What you have to do:
Copy out the listing below so that each line matches exactly.
..............................
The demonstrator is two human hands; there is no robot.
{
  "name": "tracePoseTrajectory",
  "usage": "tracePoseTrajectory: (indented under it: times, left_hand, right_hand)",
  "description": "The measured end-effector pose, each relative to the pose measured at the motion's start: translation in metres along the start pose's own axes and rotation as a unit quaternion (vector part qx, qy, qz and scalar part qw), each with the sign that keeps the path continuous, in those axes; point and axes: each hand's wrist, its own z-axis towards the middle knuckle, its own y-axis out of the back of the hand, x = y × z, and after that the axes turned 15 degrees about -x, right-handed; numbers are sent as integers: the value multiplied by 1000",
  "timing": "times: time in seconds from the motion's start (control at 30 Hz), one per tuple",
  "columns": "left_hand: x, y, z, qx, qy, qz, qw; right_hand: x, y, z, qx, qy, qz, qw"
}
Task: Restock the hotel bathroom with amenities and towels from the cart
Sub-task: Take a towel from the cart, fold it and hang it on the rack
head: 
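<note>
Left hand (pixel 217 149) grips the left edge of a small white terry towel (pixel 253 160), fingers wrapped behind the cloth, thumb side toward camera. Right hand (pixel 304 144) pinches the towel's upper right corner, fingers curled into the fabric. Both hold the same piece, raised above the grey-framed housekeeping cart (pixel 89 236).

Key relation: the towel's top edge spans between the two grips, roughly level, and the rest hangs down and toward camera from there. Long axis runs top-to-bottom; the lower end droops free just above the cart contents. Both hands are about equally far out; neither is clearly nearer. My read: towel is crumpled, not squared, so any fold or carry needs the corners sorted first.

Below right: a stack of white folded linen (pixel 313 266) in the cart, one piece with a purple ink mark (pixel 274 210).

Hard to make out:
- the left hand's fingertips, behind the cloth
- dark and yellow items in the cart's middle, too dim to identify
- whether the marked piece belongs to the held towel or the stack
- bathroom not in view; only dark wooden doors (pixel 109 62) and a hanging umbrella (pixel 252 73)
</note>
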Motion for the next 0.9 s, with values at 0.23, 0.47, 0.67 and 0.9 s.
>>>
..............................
Solved problem:
The demonstrator is two human hands; there is no robot.
{
  "name": "tracePoseTrajectory",
  "usage": "tracePoseTrajectory: (indented under it: times, left_hand, right_hand)",
  "description": "The measured end-effector pose, each relative to the pose measured at the motion's start: translation in metres along the start pose's own axes and rotation as a unit quaternion (vector part qx, qy, qz and scalar part qw), each with the sign that keeps the path continuous, in those axes; point and axes: each hand's wrist, its own z-axis towards the middle knuckle, its own y-axis out of the back of the hand, x = y × z, and after that the axes turned 15 degrees about -x, right-handed; numbers are sent as integers: the value multiplied by 1000",
  "timing": "times: time in seconds from the motion's start (control at 30 Hz), one per tuple",
  "columns": "left_hand: x, y, z, qx, qy, qz, qw; right_hand: x, y, z, qx, qy, qz, qw"
}
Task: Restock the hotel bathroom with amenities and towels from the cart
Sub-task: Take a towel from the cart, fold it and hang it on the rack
head: 
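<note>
Left hand (pixel 217 149) grips the left edge of a small white terry towel (pixel 253 160), fingers wrapped behind the cloth, thumb side toward camera. Right hand (pixel 304 144) pinches the towel's upper right corner, fingers curled into the fabric. Both hold the same piece, raised above the grey-framed housekeeping cart (pixel 89 236).

Key relation: the towel's top edge spans between the two grips, roughly level, and the rest hangs down and toward camera from there. Long axis runs top-to-bottom; the lower end droops free just above the cart contents. Both hands are about equally far out; neither is clearly nearer. My read: towel is crumpled, not squared, so any fold or carry needs the corners sorted first.

Below right: a stack of white folded linen (pixel 313 266) in the cart, one piece with a purple ink mark (pixel 274 210).

Hard to make out:
- the left hand's fingertips, behind the cloth
- dark and yellow items in the cart's middle, too dim to identify
- whether the marked piece belongs to the held towel or the stack
- bathroom not in view; only dark wooden doors (pixel 109 62) and a hanging umbrella (pixel 252 73)
</note>
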Motion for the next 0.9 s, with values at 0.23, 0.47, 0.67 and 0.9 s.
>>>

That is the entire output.